With the system disarmed and the ECM and PIM enabled, the engine can be started. 

The BCM then reads a security code from the remote coded key contact pin via the remote coded key reader assembly. 

This system allows up to 1 second of cranking time if the code is invalid. This usually results in the engine starting, but then dying after 2-3 seconds. Normally this allows for fuel priming and reduces start delays while the security message is being validated. Engine crank is then disabled until the next ignition cycle. 

If the engine cranks briefly when the ignition switch is turned to the start position, there may be a faulty remote coded key reader.

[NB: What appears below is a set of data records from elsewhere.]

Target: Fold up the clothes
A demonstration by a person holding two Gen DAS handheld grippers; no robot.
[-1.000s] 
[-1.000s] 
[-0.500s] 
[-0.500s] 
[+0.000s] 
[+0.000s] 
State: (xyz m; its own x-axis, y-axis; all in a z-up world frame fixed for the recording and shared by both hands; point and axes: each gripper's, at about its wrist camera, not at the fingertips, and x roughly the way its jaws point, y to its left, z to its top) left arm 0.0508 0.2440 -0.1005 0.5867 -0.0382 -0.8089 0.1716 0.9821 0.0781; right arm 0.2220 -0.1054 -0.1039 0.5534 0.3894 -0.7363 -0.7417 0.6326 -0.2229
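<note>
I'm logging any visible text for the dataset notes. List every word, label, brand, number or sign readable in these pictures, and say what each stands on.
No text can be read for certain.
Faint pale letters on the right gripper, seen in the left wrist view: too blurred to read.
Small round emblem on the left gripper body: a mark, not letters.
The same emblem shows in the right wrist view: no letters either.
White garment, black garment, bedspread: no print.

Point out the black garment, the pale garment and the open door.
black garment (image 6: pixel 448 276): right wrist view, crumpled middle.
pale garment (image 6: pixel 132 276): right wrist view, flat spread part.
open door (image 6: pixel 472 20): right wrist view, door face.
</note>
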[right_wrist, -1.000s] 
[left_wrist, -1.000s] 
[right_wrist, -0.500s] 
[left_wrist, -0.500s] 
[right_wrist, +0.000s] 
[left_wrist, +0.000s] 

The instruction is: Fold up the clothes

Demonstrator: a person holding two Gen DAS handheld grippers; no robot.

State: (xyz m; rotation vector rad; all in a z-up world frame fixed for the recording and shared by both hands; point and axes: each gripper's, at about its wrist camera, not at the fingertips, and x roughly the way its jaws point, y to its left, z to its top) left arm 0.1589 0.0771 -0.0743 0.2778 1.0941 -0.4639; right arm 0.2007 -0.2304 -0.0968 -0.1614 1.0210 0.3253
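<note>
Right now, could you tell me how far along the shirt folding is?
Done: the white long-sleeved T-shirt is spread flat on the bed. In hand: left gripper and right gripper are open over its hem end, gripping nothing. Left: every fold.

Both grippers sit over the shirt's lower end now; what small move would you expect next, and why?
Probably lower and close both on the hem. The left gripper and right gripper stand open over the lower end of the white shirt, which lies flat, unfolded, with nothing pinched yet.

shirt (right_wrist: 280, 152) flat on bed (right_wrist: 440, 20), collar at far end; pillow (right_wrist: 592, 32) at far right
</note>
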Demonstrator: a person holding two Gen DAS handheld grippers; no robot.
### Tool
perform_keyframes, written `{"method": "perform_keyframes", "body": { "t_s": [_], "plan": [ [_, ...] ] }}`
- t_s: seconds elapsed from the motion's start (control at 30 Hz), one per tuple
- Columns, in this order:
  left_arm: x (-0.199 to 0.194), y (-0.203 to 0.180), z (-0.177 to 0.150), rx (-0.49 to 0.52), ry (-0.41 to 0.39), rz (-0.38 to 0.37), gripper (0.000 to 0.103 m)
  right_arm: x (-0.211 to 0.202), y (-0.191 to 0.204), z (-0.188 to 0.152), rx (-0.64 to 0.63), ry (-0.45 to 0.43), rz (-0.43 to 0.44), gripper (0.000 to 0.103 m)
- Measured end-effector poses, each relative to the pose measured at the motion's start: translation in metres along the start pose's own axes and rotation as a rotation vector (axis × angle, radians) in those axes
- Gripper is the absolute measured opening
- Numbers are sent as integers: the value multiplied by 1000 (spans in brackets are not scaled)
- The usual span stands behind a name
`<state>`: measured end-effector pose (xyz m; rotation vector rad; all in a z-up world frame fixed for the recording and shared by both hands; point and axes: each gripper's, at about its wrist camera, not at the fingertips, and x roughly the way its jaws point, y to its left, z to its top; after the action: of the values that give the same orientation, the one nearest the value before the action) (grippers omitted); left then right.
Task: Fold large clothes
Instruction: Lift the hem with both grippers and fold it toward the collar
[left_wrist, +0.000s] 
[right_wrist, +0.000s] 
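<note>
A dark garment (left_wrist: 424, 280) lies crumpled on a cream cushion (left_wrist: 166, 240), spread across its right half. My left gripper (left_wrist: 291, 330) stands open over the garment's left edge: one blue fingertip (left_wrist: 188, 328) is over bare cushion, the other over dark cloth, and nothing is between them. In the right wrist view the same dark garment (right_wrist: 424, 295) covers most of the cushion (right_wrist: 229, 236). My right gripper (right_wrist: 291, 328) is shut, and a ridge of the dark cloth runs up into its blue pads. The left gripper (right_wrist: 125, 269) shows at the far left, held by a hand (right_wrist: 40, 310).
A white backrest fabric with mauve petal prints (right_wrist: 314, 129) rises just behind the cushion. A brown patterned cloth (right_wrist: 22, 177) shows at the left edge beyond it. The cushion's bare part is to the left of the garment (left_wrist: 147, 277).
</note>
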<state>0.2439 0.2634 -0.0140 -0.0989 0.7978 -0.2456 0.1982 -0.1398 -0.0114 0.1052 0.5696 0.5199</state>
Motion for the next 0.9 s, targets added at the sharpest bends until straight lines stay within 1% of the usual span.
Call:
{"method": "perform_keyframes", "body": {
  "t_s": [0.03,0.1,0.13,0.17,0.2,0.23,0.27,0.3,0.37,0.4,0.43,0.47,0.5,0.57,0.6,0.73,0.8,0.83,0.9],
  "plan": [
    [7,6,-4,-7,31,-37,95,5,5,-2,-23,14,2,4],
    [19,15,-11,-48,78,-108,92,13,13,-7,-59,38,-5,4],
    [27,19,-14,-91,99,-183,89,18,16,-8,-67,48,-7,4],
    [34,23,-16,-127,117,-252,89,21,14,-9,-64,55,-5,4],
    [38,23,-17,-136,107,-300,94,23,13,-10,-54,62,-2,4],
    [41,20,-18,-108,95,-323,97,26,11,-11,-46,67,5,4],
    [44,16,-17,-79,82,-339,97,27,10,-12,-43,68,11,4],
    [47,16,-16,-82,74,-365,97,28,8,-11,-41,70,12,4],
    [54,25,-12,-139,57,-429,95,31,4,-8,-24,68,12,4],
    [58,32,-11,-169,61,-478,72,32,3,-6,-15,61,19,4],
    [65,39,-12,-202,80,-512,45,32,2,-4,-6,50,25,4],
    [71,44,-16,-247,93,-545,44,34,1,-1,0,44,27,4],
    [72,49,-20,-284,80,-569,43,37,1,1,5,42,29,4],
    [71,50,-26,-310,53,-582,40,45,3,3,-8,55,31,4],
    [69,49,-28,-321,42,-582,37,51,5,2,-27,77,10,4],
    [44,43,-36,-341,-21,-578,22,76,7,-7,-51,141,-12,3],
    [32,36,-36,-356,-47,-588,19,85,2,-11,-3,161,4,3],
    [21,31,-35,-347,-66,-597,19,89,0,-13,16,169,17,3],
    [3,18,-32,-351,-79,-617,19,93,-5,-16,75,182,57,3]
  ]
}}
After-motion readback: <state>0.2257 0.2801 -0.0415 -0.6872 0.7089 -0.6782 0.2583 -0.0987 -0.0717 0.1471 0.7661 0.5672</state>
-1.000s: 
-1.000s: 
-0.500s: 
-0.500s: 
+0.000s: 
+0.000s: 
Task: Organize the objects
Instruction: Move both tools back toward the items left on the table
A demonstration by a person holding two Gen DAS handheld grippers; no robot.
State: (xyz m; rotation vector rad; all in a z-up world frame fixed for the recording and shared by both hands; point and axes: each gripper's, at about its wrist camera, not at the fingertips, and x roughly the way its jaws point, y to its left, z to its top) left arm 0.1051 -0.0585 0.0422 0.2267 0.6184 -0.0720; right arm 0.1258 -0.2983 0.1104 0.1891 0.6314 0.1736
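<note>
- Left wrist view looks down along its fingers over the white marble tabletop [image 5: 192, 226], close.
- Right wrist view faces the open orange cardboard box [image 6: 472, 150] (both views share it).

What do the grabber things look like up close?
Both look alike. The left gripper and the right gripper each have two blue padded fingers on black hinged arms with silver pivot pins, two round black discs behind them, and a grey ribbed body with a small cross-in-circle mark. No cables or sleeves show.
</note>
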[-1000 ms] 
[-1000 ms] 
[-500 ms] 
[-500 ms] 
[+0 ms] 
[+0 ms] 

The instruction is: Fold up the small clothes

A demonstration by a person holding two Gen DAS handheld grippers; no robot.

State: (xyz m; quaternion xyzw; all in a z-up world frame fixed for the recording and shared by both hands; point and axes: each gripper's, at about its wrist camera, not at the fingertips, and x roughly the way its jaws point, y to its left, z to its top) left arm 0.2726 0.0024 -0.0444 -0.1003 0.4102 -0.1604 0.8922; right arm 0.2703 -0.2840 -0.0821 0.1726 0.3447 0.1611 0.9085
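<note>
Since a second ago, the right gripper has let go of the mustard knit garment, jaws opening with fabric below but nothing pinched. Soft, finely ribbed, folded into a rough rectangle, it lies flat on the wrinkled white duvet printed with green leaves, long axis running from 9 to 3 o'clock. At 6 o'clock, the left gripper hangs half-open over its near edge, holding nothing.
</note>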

Press the unlock button on the remote coded key to disarm the theft deterrent system. 

*Remote Coded Key*
The theft deterrent system uses a remote coded key to arm and disarm the system and electrically lock or unlock the doors and the trunk lock. 

The RF transmitted by the remote coded key is received by the body control module (BCM) remote receiver located in the instrument panel between the demist ducts.

After pressing the remote coded key lock button to arm the theft deterrent system, the indicators flash once and the security status telltale LED begins to flash. After disarming the system by pressing the key unlock button, the indicators flash twice and the security status telltale LED stops flashing. 

Important: Passive arming of the system does not automatically operate the door locks or flash the indicators. 

*Battery*
The remote coded key is powered by its own internal battery. If this battery fails, the remote coded key reader can power the key when it is inserted into the ignition switch and turned ON or to the start position.


----------